• _To do_:
The data should be restated word for word, in full.

• _Source material_:
======

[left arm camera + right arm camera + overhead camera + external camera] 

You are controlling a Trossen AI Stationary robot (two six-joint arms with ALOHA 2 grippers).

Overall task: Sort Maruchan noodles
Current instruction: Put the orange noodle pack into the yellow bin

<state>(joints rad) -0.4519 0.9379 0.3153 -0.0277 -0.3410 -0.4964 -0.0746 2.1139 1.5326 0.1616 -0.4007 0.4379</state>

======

• _Solved exercise_:
[left arm camera + right arm camera + overhead camera + external camera] 

You are controlling a Trossen AI Stationary robot (two six-joint arms with ALOHA 2 grippers).

Overall task: Sort Maruchan noodles
Current instruction: Put the orange noodle pack into the yellow bin

<state>(joints rad) -0.4519 0.9379 0.3153 -0.0277 -0.3410 -0.4964 -0.0746 2.1139 1.5326 0.1616 -0.4007 0.4379</state>

This exercise has nothing further to it.